» **EXERCISE DESCRIPTION**: All lines in the material below that contain "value" should be located and copied.

----- INFORMATION SUPPLIED -----

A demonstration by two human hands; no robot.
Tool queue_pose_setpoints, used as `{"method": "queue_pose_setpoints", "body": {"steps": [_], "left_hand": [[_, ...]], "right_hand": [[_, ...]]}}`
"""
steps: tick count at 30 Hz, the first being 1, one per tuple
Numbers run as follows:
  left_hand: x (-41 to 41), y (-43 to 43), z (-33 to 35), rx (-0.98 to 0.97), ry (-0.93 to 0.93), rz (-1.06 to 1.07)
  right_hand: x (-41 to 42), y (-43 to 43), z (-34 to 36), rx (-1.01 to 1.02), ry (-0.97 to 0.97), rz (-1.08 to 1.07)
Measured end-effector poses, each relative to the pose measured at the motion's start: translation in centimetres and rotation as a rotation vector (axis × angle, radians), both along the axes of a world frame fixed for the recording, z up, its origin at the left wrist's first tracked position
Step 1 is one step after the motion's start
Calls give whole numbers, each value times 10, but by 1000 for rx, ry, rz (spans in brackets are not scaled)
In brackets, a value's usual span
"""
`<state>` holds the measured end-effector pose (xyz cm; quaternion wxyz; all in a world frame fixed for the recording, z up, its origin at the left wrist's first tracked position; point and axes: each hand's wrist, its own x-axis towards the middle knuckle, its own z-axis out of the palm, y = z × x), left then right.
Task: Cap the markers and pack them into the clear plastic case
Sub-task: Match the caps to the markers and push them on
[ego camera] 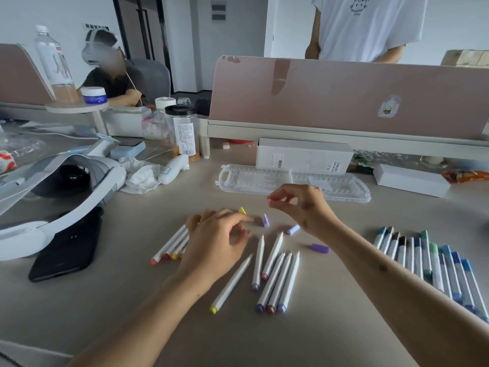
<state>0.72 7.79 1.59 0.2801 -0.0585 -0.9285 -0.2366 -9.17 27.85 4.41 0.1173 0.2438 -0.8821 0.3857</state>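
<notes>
The uncapped markers (277, 282) lie loose in the middle of the desk (132, 300). Their barrels are white, with the bare tips pointing away and a little right and the coloured ends towards me: purple, reddish, purple on three lying side by side. One with a yellow end (230, 282) lies alone, slanted more steeply to the right.

A second cluster (169, 247), ending in orange, red and yellow, runs under the left hand (219, 239). That hand sits palm down with its fingers loosely bent, and I cannot tell whether it holds anything.

Four loose caps lie scattered beyond the tips: yellow (242, 210), lilac (265, 220), pale blue (293, 229) and a darker purple (319, 248).

The right hand (304, 207) is raised above them, apart from the left, pinching a small pink cap (272, 200) between thumb and forefinger.

To the right, capped markers (428, 260) in blues and greens lie in a tidy row, caps away from me.

Just beyond the hands the clear plastic case (251, 181) lies flat, its long axis left to right and its handle hole at the left end. A white box (304, 157) stands behind it, against a pink divider (344, 96). At the left lie a white headset (66, 186) and a black phone (66, 247).
</notes>
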Motion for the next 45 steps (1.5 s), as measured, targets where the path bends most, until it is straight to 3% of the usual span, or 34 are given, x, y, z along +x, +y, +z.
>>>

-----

» **WRITTEN ANSWER**:
Calls give whole numbers, each value times 10, but by 1000 for rx, ry, rz (spans in brackets are not scaled)
In brackets, a value's usual span

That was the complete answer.